Le metalonith situé au centre des cercles symbolise l’origine du mouvement. Les cercles concentriques, quant à eux, représentent la diffusion tous azimuts de la culture mégalithique à l’image d’une onde se déplaçant à la surface de l’eau, du centre vers les extrémités, évoquant ainsi la navigation comme principal véhicule de cette transmission. Enfin, le cercle extérieur est constitué d’une série de deux triangles traduisant la matérialisation de l’idée principielle. Le premier triangle est délimité par trois metaloniths-menhirs tandis que le second l’est par trois metaloniths-dolmens.

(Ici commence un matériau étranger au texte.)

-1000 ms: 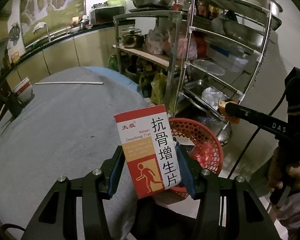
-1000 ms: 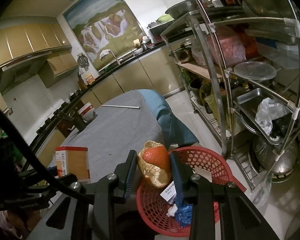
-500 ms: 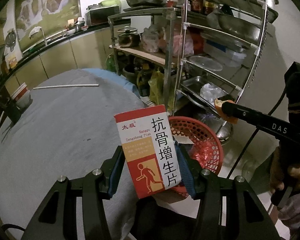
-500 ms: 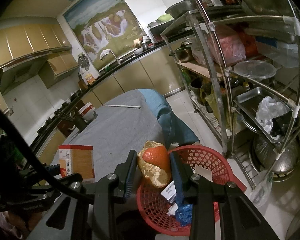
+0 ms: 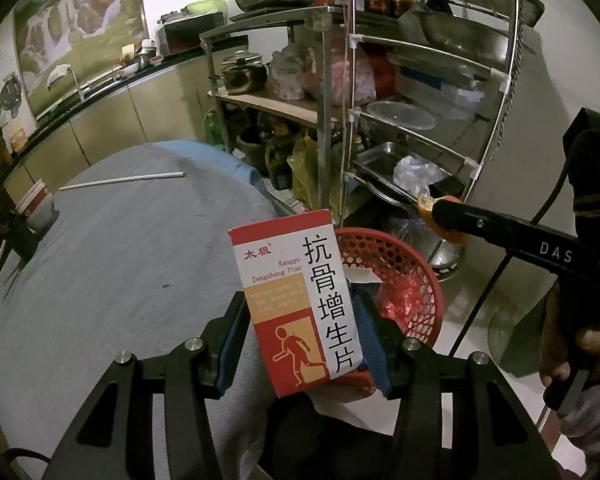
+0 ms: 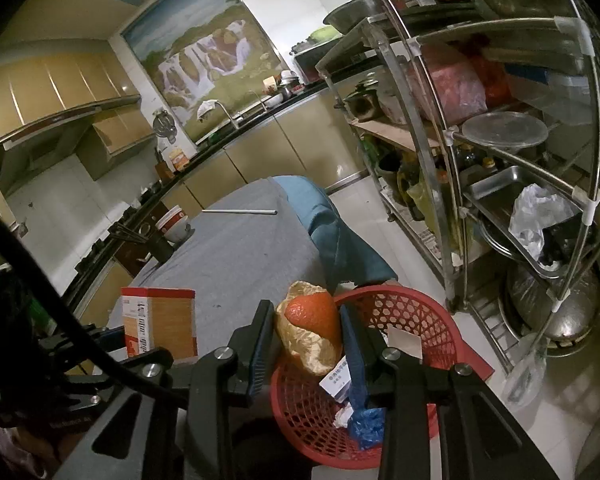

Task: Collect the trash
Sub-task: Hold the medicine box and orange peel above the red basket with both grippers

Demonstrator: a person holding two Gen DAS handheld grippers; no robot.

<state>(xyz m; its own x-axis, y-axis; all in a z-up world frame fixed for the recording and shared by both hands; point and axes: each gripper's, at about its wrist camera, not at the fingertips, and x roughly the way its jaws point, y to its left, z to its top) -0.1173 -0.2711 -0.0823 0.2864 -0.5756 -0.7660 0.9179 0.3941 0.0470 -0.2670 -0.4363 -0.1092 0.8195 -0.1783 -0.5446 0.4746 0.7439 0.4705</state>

Cette disposition évoque l’un des plus célèbres sites mégalithiques érigés environ 2000 ans après Carnac : Stonehenge (Angleterre). Au-delà de la figuration d’un geste de révérence du jeune à l’attention de son aîné, le choix de Stonehenge a été motivé par une autre caractéristique elle aussi découverte très récemment concernant les sites mégalithiques, à savoir leurs exceptionnelles facultés acoustiques. Les chercheurs Trevor Cox et Bruno Fazenda de l’université britannique de Salford ont ainsi pu établir en 2012 que la conception de Stonehenge avait pour effet d’amplifier les voix humaines et la musique à l’intérieur de l’ouvrage tout en les rendant quasiment inaudibles de l’extérieur. Alors que la musique s’écoute toujours aujourd’hui dans des temples profanes ou sacrés, il est particulièrement émouvant d’imaginer que cette pratique est à ce point millénaire. L’infini(e) limite réintroduit donc à Carnac cette dimension du sonore, probablement présente dès l’origine de son édification. Bien qu’il n’existe aucune trace de la musique du Néolithique, quelques spécimens ou vestiges d’instruments de musique datant de cette époque ont permis de tenter de l’imaginer et d’inspirer la composition musicale de cette pièce.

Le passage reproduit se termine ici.